PROBLEM STATEMENT – Output the data once more, exactly as given.

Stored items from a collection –
=======

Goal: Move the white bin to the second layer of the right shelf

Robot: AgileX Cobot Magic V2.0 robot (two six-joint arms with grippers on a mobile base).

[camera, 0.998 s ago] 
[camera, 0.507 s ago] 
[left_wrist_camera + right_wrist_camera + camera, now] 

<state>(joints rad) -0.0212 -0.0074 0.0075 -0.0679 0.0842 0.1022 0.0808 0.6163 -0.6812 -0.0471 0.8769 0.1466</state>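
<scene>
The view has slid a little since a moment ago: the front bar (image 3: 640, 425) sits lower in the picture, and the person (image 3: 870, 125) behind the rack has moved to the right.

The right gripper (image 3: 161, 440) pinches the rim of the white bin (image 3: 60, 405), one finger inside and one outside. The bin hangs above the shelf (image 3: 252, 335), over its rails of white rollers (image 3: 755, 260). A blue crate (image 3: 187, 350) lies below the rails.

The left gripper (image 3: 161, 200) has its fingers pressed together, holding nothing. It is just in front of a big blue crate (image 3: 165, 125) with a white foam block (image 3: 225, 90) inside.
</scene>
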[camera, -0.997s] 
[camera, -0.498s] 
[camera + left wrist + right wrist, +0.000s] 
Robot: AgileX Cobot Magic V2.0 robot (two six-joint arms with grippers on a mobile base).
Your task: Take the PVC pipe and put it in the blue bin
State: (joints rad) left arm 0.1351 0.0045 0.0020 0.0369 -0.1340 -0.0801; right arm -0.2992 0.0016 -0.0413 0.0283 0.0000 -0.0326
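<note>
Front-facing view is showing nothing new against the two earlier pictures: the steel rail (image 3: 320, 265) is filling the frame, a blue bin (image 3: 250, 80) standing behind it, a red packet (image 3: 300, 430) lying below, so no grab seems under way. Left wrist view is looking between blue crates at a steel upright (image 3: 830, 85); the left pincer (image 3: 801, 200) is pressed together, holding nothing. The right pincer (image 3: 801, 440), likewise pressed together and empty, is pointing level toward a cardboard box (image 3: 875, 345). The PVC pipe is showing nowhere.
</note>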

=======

FINISHED TASK –
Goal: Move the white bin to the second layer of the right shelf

Robot: AgileX Cobot Magic V2.0 robot (two six-joint arms with grippers on a mobile base).

[camera, 0.998 s ago] 
[camera, 0.507 s ago] 
[left_wrist_camera + right_wrist_camera + camera, now] 

<state>(joints rad) -0.0212 -0.0074 0.0075 -0.0679 0.0842 0.1022 0.0808 0.6163 -0.6812 -0.0471 0.8769 0.1466</state>
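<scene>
The view has slid a little since a moment ago: the front bar (image 3: 640, 425) sits lower in the picture, and the person (image 3: 870, 125) behind the rack has moved to the right.

The right gripper (image 3: 161, 440) pinches the rim of the white bin (image 3: 60, 405), one finger inside and one outside. The bin hangs above the shelf (image 3: 252, 335), over its rails of white rollers (image 3: 755, 260). A blue crate (image 3: 187, 350) lies below the rails.

The left gripper (image 3: 161, 200) has its fingers pressed together, holding nothing. It is just in front of a big blue crate (image 3: 165, 125) with a white foam block (image 3: 225, 90) inside.
</scene>
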[camera, -0.997s] 
[camera, -0.498s] 
[camera + left wrist + right wrist, +0.000s] 
Robot: AgileX Cobot Magic V2.0 robot (two six-joint arms with grippers on a mobile base).
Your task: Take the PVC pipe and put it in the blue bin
State: (joints rad) left arm 0.1351 0.0045 0.0020 0.0369 -0.1340 -0.0801; right arm -0.2992 0.0016 -0.0413 0.0283 0.0000 -0.0326
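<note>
Front-facing view is showing nothing new against the two earlier pictures: the steel rail (image 3: 320, 265) is filling the frame, a blue bin (image 3: 250, 80) standing behind it, a red packet (image 3: 300, 430) lying below, so no grab seems under way. Left wrist view is looking between blue crates at a steel upright (image 3: 830, 85); the left pincer (image 3: 801, 200) is pressed together, holding nothing. The right pincer (image 3: 801, 440), likewise pressed together and empty, is pointing level toward a cardboard box (image 3: 875, 345). The PVC pipe is showing nowhere.
</note>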

This exercise is complete.